Two checks guarded the execution path. The first, sourceAddress == squidRouter, was a caller-supplied string with no cryptographic binding. The second, hasPermission(safe, delegate, APPROVE), ran a real registry lookup but sourced the delegate address from the caller's own payload rather than from msg.sender. An attacker who knew the real delegate, public data, readable by anyone, passed both checks trivially.

The contract verified that a valid delegate exists. It never verified that the caller is that delegate. The vulnerability is not a novel class. It is a documented confused deputy pattern. An audit would have caught it on the first pass.

How QuillAudits Could Have Prevented This

A security review of SquidRouterModule before V2 deployment would have caught the confused deputy flaw immediately. Any function executing privileged Safe actions must bind caller identity to msg.sender not to a value the caller supplies. The absence of require(msg.sender == delegate) is a critical access control failure that sits at the top of any structured audit checklist.

A review would also have flagged the misuse of expressExecuteWithToken(). The function skips gateway validation by design that is appropriate for bridge relayers, not for executing arbitrary actions on user wallets. Using it as a vault execution entry point without additional gatekeeping is a category error that a threat model surfaces before a line of code hits mainnet.

Funds Flow After Attack

The attacker did not transfer tokens directly. Each victim Safe was forced to swap its full balance through an attacker-controlled Uniswap V3 pool into the worthless "u" token. Victims received junk. The attacker, as sole LP, collected the real assets from every trade.

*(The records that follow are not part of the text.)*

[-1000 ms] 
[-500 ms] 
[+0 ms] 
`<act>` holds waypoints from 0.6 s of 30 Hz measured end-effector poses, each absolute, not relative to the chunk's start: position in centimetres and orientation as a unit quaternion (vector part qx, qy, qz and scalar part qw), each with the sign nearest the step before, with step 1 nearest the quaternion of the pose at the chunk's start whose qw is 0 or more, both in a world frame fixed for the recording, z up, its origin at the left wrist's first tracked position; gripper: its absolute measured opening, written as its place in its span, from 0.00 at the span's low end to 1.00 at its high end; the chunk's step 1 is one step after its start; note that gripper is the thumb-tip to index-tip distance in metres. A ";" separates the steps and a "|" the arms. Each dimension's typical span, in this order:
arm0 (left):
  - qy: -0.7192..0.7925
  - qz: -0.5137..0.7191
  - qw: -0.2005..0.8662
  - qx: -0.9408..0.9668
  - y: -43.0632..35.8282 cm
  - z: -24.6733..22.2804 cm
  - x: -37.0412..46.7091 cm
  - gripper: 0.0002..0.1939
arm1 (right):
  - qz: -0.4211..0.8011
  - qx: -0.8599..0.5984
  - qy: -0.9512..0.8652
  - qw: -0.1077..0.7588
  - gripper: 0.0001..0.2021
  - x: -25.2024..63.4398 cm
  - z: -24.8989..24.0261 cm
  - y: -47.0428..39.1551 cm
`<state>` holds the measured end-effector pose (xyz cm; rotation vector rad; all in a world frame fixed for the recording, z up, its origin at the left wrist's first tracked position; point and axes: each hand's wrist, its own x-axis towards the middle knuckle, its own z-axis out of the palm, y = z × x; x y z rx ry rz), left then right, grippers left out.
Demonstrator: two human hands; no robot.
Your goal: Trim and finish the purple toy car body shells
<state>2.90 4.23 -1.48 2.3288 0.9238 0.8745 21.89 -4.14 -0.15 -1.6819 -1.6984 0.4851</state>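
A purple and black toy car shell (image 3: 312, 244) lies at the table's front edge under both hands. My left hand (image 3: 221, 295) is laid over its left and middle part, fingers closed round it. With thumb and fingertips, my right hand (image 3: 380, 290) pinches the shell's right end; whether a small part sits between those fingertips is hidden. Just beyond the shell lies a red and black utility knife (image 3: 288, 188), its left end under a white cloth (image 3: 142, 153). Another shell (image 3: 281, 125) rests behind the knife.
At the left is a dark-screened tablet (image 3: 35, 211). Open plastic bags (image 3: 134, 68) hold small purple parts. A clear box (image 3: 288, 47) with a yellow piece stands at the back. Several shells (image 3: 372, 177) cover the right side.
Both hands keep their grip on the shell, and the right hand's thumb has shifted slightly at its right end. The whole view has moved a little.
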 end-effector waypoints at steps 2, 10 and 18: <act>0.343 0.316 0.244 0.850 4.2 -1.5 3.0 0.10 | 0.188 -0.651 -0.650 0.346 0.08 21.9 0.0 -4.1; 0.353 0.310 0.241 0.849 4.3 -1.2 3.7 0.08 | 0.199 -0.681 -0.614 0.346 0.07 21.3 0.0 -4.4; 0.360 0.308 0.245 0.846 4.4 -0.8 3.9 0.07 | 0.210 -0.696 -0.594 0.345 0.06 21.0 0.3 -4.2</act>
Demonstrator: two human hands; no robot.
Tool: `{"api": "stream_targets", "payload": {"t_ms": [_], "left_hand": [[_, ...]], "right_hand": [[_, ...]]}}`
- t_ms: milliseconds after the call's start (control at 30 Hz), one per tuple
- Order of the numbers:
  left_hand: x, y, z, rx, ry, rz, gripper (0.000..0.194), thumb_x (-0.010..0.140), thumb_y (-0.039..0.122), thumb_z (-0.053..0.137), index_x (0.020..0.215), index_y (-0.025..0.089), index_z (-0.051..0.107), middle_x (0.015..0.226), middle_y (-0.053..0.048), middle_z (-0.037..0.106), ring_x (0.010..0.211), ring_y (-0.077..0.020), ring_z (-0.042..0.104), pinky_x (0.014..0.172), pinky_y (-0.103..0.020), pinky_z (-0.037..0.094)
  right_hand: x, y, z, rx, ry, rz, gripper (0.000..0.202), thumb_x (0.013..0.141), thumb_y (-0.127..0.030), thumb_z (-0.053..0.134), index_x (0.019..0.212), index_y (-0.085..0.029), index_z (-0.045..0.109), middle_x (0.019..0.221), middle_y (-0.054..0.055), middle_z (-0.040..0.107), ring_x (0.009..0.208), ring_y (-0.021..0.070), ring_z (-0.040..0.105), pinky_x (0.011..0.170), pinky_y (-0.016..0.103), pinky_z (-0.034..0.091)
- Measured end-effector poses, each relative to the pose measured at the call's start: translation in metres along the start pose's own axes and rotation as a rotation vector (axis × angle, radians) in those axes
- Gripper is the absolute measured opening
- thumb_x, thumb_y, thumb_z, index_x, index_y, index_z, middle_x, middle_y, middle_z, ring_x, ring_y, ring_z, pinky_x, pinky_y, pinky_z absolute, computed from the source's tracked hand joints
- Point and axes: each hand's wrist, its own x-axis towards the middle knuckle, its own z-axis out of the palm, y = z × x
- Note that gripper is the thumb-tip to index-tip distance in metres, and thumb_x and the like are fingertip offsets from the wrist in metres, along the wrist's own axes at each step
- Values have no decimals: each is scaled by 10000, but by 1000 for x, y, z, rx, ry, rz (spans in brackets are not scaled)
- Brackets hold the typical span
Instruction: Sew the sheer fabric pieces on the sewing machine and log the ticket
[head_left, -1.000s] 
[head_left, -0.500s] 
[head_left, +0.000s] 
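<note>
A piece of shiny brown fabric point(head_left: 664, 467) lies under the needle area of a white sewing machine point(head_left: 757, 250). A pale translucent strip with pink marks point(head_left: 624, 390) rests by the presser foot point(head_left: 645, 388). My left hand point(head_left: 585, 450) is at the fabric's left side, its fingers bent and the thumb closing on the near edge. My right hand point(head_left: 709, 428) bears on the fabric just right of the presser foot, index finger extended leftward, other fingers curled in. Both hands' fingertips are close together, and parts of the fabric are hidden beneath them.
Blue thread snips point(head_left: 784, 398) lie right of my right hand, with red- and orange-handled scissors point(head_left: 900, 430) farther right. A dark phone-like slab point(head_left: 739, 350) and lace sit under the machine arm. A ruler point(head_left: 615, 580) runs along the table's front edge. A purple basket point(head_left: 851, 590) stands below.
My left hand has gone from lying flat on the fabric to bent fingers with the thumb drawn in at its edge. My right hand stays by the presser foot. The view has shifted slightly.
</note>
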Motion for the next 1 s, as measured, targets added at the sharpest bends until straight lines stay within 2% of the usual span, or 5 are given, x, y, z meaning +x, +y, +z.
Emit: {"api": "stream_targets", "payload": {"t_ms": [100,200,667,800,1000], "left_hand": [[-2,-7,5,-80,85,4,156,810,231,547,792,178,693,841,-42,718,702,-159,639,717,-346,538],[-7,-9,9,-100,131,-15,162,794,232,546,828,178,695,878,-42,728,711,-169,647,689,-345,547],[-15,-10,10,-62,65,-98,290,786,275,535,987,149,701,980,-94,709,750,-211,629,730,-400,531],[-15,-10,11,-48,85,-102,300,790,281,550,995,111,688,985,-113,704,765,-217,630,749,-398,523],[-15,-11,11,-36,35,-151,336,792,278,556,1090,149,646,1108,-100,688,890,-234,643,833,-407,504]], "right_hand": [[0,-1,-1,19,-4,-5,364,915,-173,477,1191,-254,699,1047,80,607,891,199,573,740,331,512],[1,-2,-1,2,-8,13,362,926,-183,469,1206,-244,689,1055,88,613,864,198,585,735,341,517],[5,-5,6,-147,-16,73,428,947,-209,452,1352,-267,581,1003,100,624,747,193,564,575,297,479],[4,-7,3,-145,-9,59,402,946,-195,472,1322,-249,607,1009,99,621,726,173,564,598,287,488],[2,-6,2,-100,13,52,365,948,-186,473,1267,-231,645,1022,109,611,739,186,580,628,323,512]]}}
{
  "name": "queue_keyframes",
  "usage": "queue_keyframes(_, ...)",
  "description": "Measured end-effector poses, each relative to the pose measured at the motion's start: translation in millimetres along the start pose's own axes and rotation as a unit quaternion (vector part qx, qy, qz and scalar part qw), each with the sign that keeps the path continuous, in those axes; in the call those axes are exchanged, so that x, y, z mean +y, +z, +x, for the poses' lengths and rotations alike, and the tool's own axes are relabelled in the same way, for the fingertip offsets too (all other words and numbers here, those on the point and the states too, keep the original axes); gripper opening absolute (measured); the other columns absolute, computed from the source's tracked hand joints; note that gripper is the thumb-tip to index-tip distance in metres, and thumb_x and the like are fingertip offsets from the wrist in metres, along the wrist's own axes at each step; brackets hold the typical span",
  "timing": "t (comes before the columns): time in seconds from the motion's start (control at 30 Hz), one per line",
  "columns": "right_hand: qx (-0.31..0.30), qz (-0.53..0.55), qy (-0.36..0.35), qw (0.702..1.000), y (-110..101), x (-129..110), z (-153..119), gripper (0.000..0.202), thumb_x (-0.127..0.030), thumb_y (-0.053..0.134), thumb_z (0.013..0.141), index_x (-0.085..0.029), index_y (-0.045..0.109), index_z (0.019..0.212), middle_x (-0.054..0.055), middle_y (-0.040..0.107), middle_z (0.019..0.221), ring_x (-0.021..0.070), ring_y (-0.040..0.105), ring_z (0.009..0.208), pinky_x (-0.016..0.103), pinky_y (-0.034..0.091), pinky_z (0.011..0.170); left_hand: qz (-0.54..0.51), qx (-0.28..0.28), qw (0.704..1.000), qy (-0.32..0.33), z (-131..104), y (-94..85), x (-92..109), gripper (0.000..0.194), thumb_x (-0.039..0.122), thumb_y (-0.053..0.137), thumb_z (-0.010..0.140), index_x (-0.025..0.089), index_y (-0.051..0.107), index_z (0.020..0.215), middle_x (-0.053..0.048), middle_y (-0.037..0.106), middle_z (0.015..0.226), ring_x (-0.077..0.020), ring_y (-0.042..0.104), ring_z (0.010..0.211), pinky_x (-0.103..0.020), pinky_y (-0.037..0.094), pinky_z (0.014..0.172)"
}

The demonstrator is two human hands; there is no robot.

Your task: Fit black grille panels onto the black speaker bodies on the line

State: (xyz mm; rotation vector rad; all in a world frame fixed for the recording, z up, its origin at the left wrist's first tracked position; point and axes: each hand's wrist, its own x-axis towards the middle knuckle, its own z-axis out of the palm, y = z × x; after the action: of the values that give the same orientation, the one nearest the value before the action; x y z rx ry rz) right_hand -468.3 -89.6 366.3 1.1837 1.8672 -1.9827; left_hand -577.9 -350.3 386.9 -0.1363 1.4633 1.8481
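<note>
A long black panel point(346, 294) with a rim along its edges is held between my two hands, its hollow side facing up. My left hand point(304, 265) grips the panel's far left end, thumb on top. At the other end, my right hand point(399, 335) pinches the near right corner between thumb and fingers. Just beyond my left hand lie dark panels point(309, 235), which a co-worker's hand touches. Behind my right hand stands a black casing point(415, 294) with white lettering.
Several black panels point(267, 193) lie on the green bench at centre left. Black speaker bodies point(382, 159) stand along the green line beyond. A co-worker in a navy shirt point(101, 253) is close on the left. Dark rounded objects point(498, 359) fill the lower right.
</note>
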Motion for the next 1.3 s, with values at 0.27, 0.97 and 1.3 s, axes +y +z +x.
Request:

After the drain, the operator removed liquidity from all pools, used Relay for cross-chain consolidation, and swept everything to the holding wallet as DAI.

Post-Attack Mitigation

NMT reached out to the attacker via two on-chain messages offering a white-hat bounty, return 80% of drained funds.

Relevant Address and Transactions

Vulnerable Contract (Ethereum / Base / Arbitrum): 0x1f1d37a3Bf840e35c6a860c7C2dA71Fe555123ca

Attacker EOAs:

• Main operator / pool manager: 0x7c82cb4b2909c50c7c0f2b696eee7565e0a23bb8
• Co-operator / gas funder: 0x9bdc730183821b6bb2b51be30b77c964fa645b91
• Holding wallet (DAI): 0xa447f71782135ab96a71374271a749ff7aa54859

Attack Contracts:

• Ethereum: 0xe1d5fcfbba4d46f4937de369de415dd7e2d3265a
• Arbitrum & Base: 0x2d450322e3526f489afcc8c49923b35d355c70bc

Fake Token "u": 0xe6Ff0FE017D09D690493deC0F0f55E8f9Cdc3512

Sample Attack Transaction: 0x59d17fd31e31959b2d562508bf91c4fc1271682ba7d61a6209865e1151b69aea

Bounty Offer Transaction: 0xa6a2f41076ff55d090a197e6d27f5188eea7ac7511b96b66387e9589256df0b3

PermissionManager: 0x03B8B1bA6B02b8A566cB757DFa627f7198c44cB7

Conclusion

One missing require check made 88 user Safes drainable by anyone who read the source code. NMT's V2 module inherited a relayer function never designed for vault execution and sat exposed for three months. The confused deputy pattern is not novel, it has drained protocols before this one. An audit catches it. A threat model anticipates it. Neither was applied to the component that failed.